The local politician claimed the school, on Lambshear Lane, has been “a victim of a lack of investment over the years” and should be the first to benefit from the new £1billion ten-year school rebuilding programme.
The scheme will start in 2020-21 with the first 50 projects and investment will be targeted at school buildings in the worst condition across England.
Lydiate Primary had to close for a time in November last year over safety fears for pupils after pieces of concrete fell off the roof and pupils had to have lessons at Maghull High, which accommodated them until the school reopened in January following emergency repairs.
Mr Esterson said: "Lydiate Primary School has been a victim of a lack of investment over the years. It is a brilliant school which is well led with some fantastic teaching, but it is let down by the repairs that are needed, including a new roof, rewiring, replacement windows, concrete repairs and repairs to a school playground.

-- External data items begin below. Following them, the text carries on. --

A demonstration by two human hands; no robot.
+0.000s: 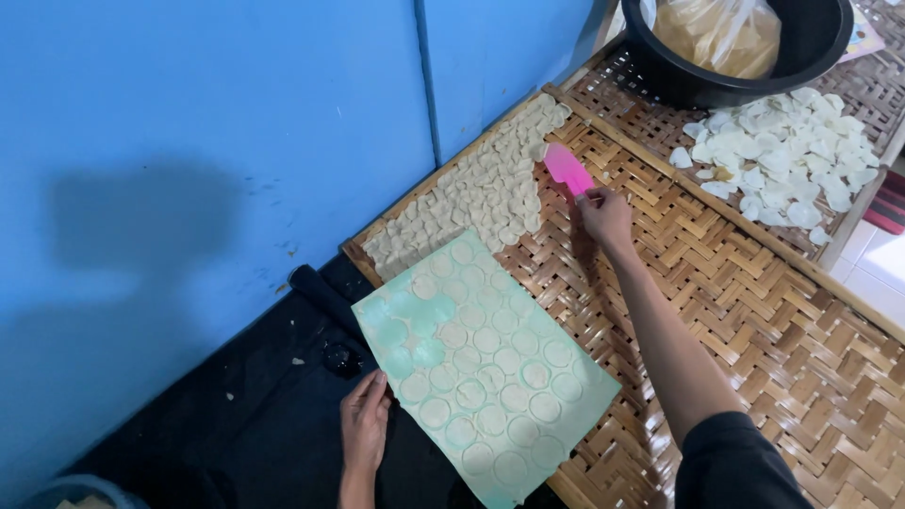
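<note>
The right hand (604,215), just above the middle of the frame, pinches the handle of a pink scraper (567,168) between its fingers. The flat pink blade points up and to the left, toward the blue wall (217,141), and its long side runs from lower right to upper left. The blade sits right at the edge of a patch of small pale dough rounds (481,193) lying on the woven bamboo tray (754,311).

The left hand (364,424), low in the frame, rests on the near corner of a green sheet (401,330) with its fingers pressed flat on it (I cannot tell if the thumb is under the edge). The sheet lies slanted, its long side going from upper left to lower right.

It looks to me like the job is partway through. One band of rounds along the wall is already on the tray. Many rounds (490,377) still sit in rows on the green sheet, and a few spots at its upper left look bare. Most of the tray is not covered yet
</note>
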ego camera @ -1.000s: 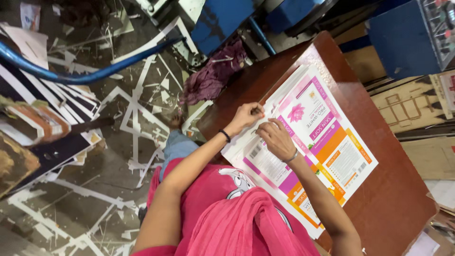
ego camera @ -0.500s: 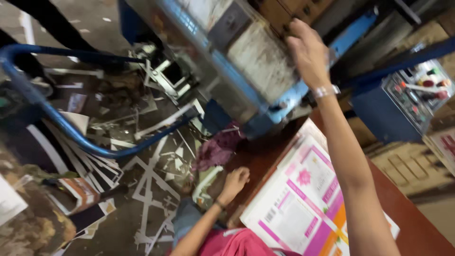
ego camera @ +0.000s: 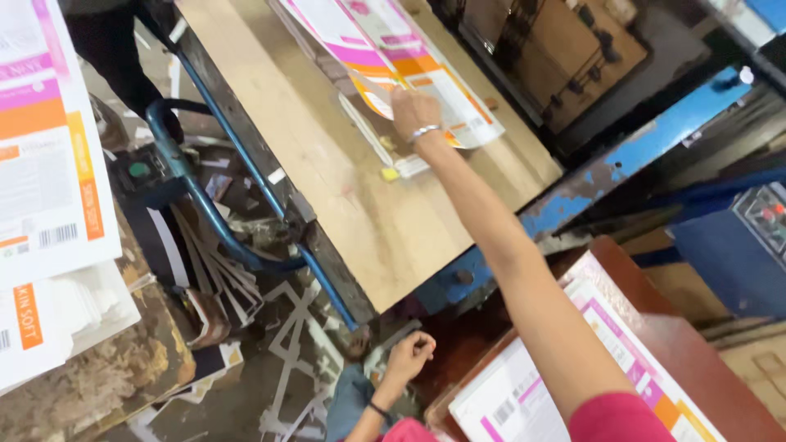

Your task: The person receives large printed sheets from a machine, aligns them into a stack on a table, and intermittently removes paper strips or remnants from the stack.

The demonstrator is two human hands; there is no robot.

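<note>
Head view | right hand (ego camera: 415,109) outstretched, grip pinching printed sheet (ego camera: 385,51) at bench's (ego camera: 352,196) far edge | sheet's long axis runs away from grip | left hand (ego camera: 412,354) fisted, empty, well apart

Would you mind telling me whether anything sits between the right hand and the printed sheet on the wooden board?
Nothing visible does: the right hand already rests on the printed sheet lying on the wooden board, with no gap between them.
</note>
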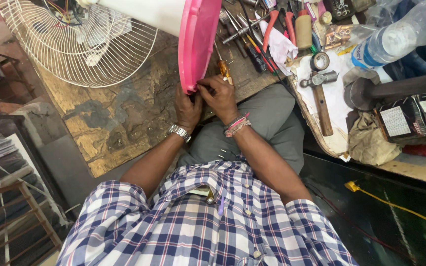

“All these works are planned, but it is hundreds of thousands of pounds of spending which will ultimately only be a sticking plaster because as one problem is solved more problems crop up due to the overall state of the buildings. Lydiate Primary is desperate for a rebuild."
Mr Esterson recently wrote to the government to ask that Lydiate Primary be prioritised for a rebuild under the £1bn scheme.
The Schools Minister Baroness Berridge responded to say: "We cannot make any commitments about individual schools at this stage. Investment will be targeted at school buildings in the worst condition across England, starting with 50 schools in most need of repair. Further details will be confirmed in the autumn, and we expect construction works on the first projects to begin from September 2021."
Mr Esterson said: "I will continue to push for the necessary funds for Lydiate Primary to get the school buildings they deserve. Ultimately trying to repair crumbling buildings will work out more expensive in the long run than a rebuild as each repair has to be carried out repeatedly because of the state of the buildings.
"The government must focus this funding on the schools most in need, not just picking the areas where it is most politically convenient for them to be seen to be investing funds and improving infrastructure."